Tears pricked behind his eyelids, and he blinked rapidly to keep them from falling. “Thanks, sis. That means a lot.” He nodded at the clock on the dash. “We’d better go, or I’ll be late for my torture appointment.”

She laughed. “There’s that sense of humor I know and love.”

Lanie might have taken his statement as a joke, but Steven had meant it as anything but. No matter how much he tried to convince himself that physical therapy was necessary to reclaim his life and walk again, nothing would ease the sense of dread that grew within him the closer they got to the building. From everything he had heard, Ronnie, his physical therapist, sounded like a sadist. And he expected she would work him until tears literally poured down his cheeks before pushing him some more.

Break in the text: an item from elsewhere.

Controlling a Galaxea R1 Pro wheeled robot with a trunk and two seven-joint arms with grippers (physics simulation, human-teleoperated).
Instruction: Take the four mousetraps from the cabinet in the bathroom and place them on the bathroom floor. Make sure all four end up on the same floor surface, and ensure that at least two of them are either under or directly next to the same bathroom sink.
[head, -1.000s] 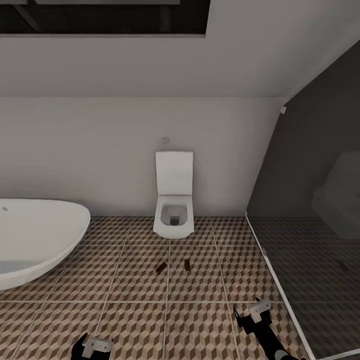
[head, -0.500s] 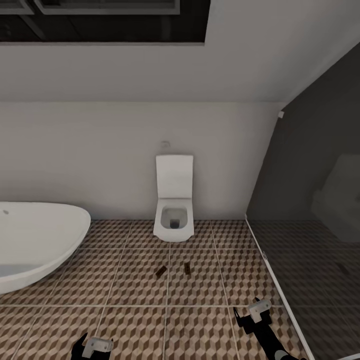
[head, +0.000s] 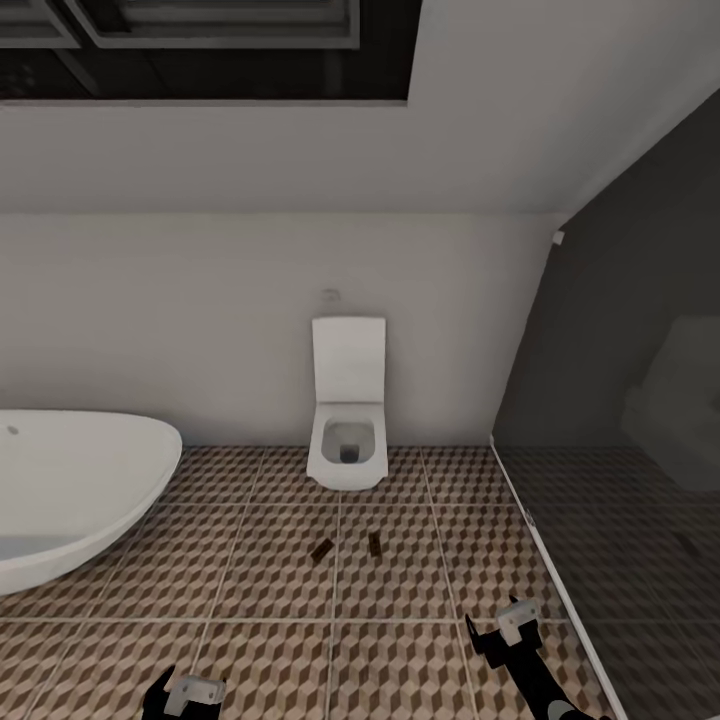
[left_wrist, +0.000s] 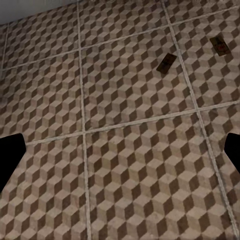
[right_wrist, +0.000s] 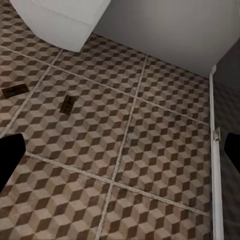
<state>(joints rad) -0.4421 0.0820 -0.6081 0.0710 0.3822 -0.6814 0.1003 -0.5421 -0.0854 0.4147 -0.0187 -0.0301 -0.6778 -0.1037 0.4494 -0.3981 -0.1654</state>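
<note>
Two mousetraps lie flat on the cube-patterned bathroom floor (head: 260, 580), in front of the toilet: one (head: 322, 550) left of a grout line, the other (head: 375, 543) right of it. They appear again as small tan boards in the left wrist view (left_wrist: 165, 63) (left_wrist: 219, 45) and the right wrist view (right_wrist: 15, 90) (right_wrist: 67, 104). My left gripper (head: 178, 690) and right gripper (head: 500, 630) hang low over the tiles, both open and holding nothing. Each is well short of the traps. The cabinet and the sink are out of view.
A white square toilet (head: 347, 440) stands against the far wall, and its base (right_wrist: 60, 20) also shows in the right wrist view. A white oval bathtub (head: 70, 490) is at the left. A dark glass partition (head: 620, 450) with a pale bottom rail (right_wrist: 215, 150) closes the right side.
The whole head view has shifted slightly, so the toilet and traps sit a little lower in the picture; the camera moved. Both grippers keep their places and stay open.
</note>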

“Ah, my next victim,” said a woman with spiky blue hair and a row of earrings climbing each ear. She rubbed her hands together. “I’m Ronnie, and you must be Steven.”

Great first impression. Steven shot a pleading glance at Lanie, who shrugged helplessly. When he turned to look at Ronnie, she had a hand on her hip and a smirk on her face.

“Nothing like the smell of fresh fear to start a new session,” Ronnie said with a laugh. She smiled at Lanie. “I’ll take him from here.”

“Good luck,” Lanie whispered. After giving him a quick hug, she rushed out to the van. Steven watched her leave, wishing he could follow.